## Brief
The lines to be extracted run from the start of the listing through the line containing "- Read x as"; copy them exactly and nothing else.

## Material provided
---
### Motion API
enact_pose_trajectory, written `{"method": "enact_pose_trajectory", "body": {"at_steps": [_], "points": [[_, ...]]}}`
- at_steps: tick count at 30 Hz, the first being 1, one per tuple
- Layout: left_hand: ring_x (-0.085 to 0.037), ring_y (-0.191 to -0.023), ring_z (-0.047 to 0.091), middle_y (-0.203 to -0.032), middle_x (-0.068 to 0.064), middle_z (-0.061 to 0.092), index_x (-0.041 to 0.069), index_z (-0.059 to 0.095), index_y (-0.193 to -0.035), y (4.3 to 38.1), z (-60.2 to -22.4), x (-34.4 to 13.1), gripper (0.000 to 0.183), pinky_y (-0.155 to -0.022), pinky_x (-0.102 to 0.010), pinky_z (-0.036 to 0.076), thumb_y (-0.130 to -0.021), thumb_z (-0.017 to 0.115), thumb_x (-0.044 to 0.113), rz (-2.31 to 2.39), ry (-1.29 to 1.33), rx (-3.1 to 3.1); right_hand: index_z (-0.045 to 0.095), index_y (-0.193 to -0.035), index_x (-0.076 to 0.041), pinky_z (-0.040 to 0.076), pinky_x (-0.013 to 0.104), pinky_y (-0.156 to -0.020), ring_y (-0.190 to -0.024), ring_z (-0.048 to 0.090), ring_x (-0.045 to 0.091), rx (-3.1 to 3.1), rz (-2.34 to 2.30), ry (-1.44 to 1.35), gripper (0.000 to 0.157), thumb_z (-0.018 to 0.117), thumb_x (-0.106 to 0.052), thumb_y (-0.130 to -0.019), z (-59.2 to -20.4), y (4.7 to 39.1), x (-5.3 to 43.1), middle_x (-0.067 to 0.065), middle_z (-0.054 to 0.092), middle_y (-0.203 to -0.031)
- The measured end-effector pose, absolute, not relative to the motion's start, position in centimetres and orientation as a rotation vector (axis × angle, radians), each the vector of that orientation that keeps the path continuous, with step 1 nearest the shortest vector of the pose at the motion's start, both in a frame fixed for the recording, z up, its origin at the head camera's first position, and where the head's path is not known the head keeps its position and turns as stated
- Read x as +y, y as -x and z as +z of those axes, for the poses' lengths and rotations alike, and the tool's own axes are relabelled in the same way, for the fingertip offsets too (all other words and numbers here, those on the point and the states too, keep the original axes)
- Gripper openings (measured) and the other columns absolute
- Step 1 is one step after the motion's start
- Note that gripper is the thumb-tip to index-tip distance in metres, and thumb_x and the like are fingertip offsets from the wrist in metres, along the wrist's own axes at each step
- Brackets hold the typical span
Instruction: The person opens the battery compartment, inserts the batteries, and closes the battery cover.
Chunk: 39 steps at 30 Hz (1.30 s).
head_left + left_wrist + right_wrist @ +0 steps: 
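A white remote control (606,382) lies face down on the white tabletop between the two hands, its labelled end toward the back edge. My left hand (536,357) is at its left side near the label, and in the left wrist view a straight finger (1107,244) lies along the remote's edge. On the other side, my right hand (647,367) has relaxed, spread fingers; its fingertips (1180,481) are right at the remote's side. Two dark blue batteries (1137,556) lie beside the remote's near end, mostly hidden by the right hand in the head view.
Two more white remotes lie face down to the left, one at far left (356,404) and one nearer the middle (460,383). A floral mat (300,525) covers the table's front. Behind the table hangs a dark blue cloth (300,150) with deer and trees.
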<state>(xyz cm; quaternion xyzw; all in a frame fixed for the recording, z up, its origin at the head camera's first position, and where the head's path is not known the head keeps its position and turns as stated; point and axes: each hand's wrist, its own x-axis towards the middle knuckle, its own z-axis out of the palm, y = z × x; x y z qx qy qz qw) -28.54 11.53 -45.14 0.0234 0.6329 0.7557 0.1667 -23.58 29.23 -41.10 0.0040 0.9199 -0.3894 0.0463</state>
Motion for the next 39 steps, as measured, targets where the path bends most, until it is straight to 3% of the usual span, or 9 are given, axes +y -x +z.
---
## Response to this exercise
### Motion API
enact_pose_trajectory, written `{"method": "enact_pose_trajectory", "body": {"at_steps": [_], "points": [[_, ...]]}}`
- at_steps: tick count at 30 Hz, the first being 1, one per tuple
- Layout: left_hand: ring_x (-0.085 to 0.037), ring_y (-0.191 to -0.023), ring_z (-0.047 to 0.091), middle_y (-0.203 to -0.032), middle_x (-0.068 to 0.064), middle_z (-0.061 to 0.092), index_x (-0.041 to 0.069), index_z (-0.059 to 0.095), index_y (-0.193 to -0.035), y (4.3 to 38.1), z (-60.2 to -22.4), x (-34.4 to 13.1), gripper (0.000 to 0.183), pinky_y (-0.155 to -0.022), pinky_x (-0.102 to 0.010), pinky_z (-0.036 to 0.076), thumb_y (-0.130 to -0.021), thumb_z (-0.017 to 0.115), thumb_x (-0.044 to 0.113), rz (-2.31 to 2.39), ry (-1.29 to 1.33), rx (-3.1 to 3.1); right_hand: index_z (-0.045 to 0.095), index_y (-0.193 to -0.035), index_x (-0.076 to 0.041), pinky_z (-0.040 to 0.076), pinky_x (-0.013 to 0.104), pinky_y (-0.156 to -0.020), ring_y (-0.190 to -0.024), ring_z (-0.048 to 0.090), ring_x (-0.045 to 0.091), rx (-3.1 to 3.1), rz (-2.34 to 2.30), ry (-1.44 to 1.35), gripper (0.000 to 0.157), thumb_z (-0.018 to 0.117), thumb_x (-0.106 to 0.052), thumb_y (-0.130 to -0.019), z (-59.2 to -20.4), y (4.7 to 39.1), x (-5.3 to 43.1), middle_x (-0.067 to 0.065), middle_z (-0.054 to 0.092), middle_y (-0.203 to -0.031)
- The measured end-effector pose, absolute, not relative to the motion's start, position in centimetres and orientation as a rotation vector (axis × angle, radians), each the vector of that orientation that keeps the path continuous, with step 1 nearest the shortest vector of the pose at the motion's start, both in a frame fixed for the recording, z up, its origin at the head camera's first position, and where the head's path is not known the head keeps its position and turns as stated
- Read x as +y, y as -x and z as +z of those axes, for the poses' lengths and rotations alike, and the tool's own axes are relabelled in the same way, for the fingertip offsets too (all other words and numbers here, those on the point and the states too, keep the original axes)

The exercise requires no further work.